Und was kommt als nächstes, nachdem ausgerechnet Tal Silberstein - das ist jener Mann, der es in Sachen "dirty campaigning" zur Meisterschaft gebracht hat und gegen den der Verdacht etlicher Gesetzesverstöße besteht - Haltungsnoten in Sachen politischer Moral vergibt? Erklärt dann der Papst die Lust an der Sünde?

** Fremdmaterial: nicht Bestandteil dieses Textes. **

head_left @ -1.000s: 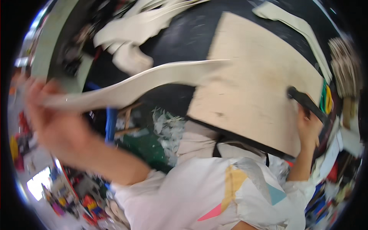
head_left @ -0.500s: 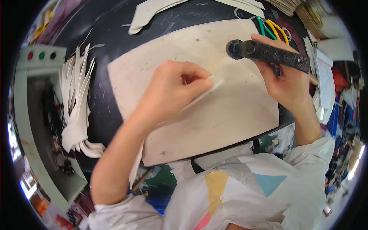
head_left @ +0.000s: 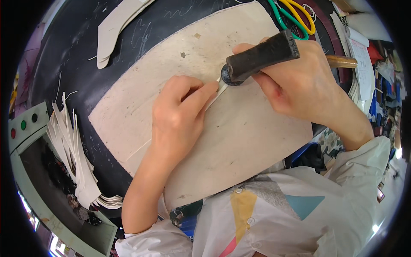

Es stimmt schon: Die Welt ist grau, und alle Menschen werfen Schatten. Und trotzdem bleibt es unerlässlich, die Mängel und Fehlbarkeiten zu gewichten und zu wiegen, um schließlich begründet argumentieren zu können, wer weshalb für zu leicht befunden wird. Es ist eben nicht alles relativ, und auch wenn es stimmt, dass alle Menschen Sünder sind, verdient nicht jedes Vergehen die gleiche Strafe als Sühne. Aber wer wiegt die Sünder? Und nach welchem Maßstab und mit welcher Glaubwürdigkeit?

Politik und Weltanschauung werden bei der Frage, wem wir vertrauen, zwangsläufig immer eine wichtige Rolle spielen; und diese Rolle wird, wie es derzeit in der Welt aussieht, eine immer wichtigere. Wenn sie aber die einzige Orientierungsmarke darstellt, werden Fakten wie auch kulturelle Übereinkünfte etwa in der Form von allgemein akzeptierten Benimmregeln zur bedeutungslosen Nebensächlichkeit. Dann zählt nur noch eine Frage: Gehört er/sie zu uns oder zu den anderen? Als moralische Rechtfertigung für diese radikale Egalität dient dann die Erkenntnis, dass "alle Dreck am Stecken haben".

Alle Parteien sind längst Meister in der Übung der möglichst gleichmäßigen Umverteilung von Schuld bei politischen Grenzüberschreitungen. Erleichtert wird das durch den Umstand, dass fast keiner wirklich frei von Schuld ist. Schon gar nicht in Österreich, wo die exakte Unterscheidung zwischen Staat und Partei jahrzehntelang - und teils bis heute - im Ungefähren lag. Davon profitierten ÖVP und SPÖ, und dies nutzt jetzt der FPÖ.

Die beharrliche Verweigerung völliger finanzieller Transparenz aufseiten der "Altparteien" ist der beste Schutzmantel, den sich die FPÖ nur wünschen kann. Wie gut das funktioniert, sieht man, wenn man die Schlagzeilen der vergangenen Wochen verfolgt hat, die mit zizerlweisen Erkenntnissen gefüllt waren, was bei Schwarz/Türkis und Rot noch alles geht. Das ist eine beachtliche Leistung, für die sich die FPÖ ruhig einmal bei ÖVP und SPÖ bedanken könnte.